WORK INSTRUCTION
Among the lines of data below, reproduce only those from the one with "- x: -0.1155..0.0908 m" through the one with "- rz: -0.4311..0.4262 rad", exactly as they stand, both ends included.

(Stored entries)
■ ■ ■

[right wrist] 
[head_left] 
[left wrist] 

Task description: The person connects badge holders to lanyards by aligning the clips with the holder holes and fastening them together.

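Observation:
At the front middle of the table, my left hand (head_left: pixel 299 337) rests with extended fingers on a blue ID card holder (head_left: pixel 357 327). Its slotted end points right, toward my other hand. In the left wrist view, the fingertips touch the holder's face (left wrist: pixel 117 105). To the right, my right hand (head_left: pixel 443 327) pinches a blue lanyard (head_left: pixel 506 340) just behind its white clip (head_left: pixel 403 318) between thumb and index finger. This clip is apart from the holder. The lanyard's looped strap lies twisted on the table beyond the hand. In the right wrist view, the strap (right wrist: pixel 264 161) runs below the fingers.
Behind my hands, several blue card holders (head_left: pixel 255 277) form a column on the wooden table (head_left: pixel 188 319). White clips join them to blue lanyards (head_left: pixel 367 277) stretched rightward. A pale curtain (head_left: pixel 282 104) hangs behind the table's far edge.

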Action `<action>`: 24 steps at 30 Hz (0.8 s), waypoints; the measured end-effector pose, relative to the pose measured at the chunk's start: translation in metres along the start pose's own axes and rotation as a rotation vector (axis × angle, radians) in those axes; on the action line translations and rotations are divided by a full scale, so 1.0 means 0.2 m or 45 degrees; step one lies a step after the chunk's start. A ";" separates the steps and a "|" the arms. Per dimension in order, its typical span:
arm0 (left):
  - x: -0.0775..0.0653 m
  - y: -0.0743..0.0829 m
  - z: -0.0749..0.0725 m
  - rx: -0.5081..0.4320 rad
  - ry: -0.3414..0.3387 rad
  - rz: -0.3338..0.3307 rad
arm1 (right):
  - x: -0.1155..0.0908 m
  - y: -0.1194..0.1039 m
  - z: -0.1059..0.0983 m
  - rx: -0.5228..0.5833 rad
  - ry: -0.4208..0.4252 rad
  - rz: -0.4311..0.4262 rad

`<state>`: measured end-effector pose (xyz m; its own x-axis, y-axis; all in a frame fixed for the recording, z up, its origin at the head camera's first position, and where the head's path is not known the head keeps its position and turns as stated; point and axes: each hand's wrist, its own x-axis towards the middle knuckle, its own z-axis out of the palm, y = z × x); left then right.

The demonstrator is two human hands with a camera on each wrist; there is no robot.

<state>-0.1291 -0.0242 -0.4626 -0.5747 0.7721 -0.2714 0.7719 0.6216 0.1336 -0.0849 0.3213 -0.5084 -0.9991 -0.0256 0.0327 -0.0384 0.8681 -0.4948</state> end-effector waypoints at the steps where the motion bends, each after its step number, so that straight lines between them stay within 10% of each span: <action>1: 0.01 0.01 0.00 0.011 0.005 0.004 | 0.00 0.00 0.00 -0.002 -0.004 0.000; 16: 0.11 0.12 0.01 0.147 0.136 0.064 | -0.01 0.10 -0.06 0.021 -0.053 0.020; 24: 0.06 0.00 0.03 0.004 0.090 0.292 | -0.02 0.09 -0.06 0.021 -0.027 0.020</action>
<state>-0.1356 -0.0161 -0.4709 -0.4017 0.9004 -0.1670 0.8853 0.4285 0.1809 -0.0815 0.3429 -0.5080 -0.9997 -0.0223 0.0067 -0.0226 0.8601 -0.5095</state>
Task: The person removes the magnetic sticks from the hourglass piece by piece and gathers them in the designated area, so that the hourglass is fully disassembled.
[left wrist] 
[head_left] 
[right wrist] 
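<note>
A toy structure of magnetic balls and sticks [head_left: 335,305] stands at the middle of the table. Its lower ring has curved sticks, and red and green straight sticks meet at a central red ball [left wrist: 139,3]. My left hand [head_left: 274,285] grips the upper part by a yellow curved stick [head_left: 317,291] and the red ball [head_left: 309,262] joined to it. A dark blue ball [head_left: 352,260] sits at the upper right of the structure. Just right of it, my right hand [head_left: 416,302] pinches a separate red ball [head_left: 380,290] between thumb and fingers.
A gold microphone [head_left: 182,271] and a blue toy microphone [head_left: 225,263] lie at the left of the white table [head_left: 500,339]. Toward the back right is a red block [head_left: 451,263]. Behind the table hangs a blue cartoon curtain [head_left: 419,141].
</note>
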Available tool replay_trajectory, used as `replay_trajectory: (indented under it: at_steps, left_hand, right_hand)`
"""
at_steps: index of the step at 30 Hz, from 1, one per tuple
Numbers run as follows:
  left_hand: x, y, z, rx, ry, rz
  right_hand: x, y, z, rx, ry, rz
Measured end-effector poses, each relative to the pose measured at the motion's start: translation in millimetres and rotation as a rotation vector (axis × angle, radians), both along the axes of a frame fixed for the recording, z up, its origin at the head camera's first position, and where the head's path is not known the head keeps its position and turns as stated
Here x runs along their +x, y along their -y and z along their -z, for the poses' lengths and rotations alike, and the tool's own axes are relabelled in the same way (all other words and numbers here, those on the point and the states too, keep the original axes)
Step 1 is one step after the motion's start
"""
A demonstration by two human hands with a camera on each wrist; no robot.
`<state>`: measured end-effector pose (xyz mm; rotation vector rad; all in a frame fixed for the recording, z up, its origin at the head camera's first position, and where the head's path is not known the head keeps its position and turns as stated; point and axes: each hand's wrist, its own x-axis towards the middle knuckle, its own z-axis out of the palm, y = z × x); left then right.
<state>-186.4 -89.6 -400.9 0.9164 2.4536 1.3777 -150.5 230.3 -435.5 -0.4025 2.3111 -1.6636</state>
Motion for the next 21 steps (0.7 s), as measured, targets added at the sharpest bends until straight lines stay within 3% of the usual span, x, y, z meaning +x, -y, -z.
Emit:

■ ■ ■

SOLUTION TO THIS TASK
  - x: -0.1155..0.0908 m
  - y: -0.1194..0.1039 m
  - z: -0.1059..0.0983 m
  - rx: -0.5228..0.5833 rad
  - ry: -0.4208..0.4252 rad
  - rz: -0.4311..0.4262 rad

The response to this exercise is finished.